Figure 2. The h1-rate as a function of the h-rate; dots are observations; line is the least squares fit.
The flamboyant Harry Johnson stands out. He made important contributions to our understanding of international trade. He also trained a fair number of trade economists who themselves made important contributions. And he taught them how to be good PhD advisors themselves: Johnson’s students tend to have high h-indices as well as high h1-indices. Johnson thus has a high h-, h1- and h2-index; he was an excellent researcher, professor and grand professor.

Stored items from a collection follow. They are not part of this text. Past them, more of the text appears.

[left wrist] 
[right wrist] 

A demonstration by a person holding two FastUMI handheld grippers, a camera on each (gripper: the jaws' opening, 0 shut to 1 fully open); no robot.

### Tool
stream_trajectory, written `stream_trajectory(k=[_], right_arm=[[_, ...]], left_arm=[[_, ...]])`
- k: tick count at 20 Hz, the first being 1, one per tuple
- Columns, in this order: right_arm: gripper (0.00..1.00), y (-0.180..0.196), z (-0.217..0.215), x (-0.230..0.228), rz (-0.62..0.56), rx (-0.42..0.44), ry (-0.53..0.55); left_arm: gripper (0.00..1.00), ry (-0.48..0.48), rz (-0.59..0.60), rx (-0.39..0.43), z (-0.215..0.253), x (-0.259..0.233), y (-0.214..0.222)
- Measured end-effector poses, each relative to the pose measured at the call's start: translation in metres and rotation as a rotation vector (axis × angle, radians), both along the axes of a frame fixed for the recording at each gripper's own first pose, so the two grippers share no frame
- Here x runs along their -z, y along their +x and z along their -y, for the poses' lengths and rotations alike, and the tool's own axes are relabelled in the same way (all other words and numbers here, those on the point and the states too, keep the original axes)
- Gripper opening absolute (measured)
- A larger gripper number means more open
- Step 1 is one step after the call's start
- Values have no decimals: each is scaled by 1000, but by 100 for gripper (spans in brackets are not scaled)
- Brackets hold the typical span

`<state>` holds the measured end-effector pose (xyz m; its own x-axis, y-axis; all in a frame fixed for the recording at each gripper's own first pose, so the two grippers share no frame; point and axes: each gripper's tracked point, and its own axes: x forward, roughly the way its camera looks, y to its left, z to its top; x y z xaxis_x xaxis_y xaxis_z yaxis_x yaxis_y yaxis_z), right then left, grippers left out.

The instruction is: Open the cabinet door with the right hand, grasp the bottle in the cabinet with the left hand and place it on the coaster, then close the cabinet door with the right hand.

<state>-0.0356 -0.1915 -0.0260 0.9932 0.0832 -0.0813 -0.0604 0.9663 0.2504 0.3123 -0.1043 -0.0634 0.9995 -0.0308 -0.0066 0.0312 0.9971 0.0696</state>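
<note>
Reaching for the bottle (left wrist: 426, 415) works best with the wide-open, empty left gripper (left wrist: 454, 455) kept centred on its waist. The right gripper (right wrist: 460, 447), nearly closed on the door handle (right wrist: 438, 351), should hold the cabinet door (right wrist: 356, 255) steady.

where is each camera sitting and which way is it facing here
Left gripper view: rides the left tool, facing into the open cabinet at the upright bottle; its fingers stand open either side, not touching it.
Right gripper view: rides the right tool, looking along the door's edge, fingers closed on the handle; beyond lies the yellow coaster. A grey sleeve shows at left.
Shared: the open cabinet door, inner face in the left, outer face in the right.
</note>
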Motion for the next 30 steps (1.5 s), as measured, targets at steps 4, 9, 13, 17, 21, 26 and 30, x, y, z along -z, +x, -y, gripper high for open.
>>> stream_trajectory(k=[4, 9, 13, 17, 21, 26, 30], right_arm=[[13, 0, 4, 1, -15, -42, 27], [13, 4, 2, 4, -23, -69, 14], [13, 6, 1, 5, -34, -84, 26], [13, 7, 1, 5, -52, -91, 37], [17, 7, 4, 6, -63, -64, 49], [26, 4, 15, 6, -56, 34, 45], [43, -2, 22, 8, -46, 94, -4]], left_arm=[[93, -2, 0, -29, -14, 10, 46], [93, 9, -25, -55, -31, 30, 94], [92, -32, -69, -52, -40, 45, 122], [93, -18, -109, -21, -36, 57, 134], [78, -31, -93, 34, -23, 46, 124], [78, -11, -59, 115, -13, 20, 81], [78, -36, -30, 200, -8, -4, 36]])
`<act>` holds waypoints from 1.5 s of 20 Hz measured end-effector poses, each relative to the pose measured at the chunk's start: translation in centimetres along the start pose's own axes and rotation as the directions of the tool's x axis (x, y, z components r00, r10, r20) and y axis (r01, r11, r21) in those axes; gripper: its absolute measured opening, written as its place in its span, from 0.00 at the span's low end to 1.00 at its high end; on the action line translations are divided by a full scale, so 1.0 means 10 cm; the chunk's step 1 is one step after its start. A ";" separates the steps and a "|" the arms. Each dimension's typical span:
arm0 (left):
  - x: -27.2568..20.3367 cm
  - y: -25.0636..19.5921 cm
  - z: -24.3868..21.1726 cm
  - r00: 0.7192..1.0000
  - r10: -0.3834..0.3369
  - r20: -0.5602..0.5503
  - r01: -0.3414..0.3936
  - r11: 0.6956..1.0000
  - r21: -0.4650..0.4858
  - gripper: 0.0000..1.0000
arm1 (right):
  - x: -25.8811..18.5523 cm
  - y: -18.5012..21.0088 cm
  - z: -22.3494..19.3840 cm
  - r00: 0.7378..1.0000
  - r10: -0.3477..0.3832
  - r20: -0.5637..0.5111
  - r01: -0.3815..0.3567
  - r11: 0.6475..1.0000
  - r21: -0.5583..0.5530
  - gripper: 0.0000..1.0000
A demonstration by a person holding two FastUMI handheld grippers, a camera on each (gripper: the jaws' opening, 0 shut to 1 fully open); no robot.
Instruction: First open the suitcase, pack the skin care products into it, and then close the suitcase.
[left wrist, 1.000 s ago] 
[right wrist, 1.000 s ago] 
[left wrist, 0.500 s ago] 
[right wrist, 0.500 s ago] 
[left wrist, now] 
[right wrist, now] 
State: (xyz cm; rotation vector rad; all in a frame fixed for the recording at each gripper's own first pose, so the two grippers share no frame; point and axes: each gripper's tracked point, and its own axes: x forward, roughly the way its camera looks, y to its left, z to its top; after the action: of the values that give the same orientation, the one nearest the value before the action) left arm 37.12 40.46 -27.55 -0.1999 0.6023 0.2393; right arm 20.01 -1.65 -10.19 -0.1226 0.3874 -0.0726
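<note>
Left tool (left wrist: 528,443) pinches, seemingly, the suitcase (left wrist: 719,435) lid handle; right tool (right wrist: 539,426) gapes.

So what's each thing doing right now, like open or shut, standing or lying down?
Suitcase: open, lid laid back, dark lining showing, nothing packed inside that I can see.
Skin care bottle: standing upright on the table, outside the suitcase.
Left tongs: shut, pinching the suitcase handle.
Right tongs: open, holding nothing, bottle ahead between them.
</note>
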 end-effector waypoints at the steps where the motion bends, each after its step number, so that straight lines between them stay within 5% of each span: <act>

There are two key problems with the analysis. Restricting attention to trade economists disadvantages those who also work in other fields. We did not control for student quality at the start of the PhD. That is, we did not measure the value added of research advice but rather intrinsic quality plus all education. We can get some idea, however, by looking at the institutions in Table 1. Some teach at top schools and have first pick from PhD candidates. Others do not, but nevertheless succeed in graduating excellent PhDs.
The results here merely illustrate our proposed indicator of excellence in research supervision. More systematic data collection is needed – see http://ideas.repec.org/top/top.person.students.html for another attempt – not only for a more comprehensive assessment but also for a better understanding of what makes a good PhD advisor.
Supervising PhD candidates is an important task. Yet, evaluations rarely go beyond the number of PhD completions with a few anecdotes about placements thrown in. The quality of research supervision can be measured, however, and should – at the moment, quantity is rewarded, and the incentive is thus to lower standards. The indicator proposed here should be interpreted with care. It takes time for a PhD candidate to manifest himself as a good researcher, and thus for a professor to manifest herself as a good supervisor. The h1-index is fine for celebrating past achievements. It should be used for current decisions only to the extent that present quality correlates with past glory.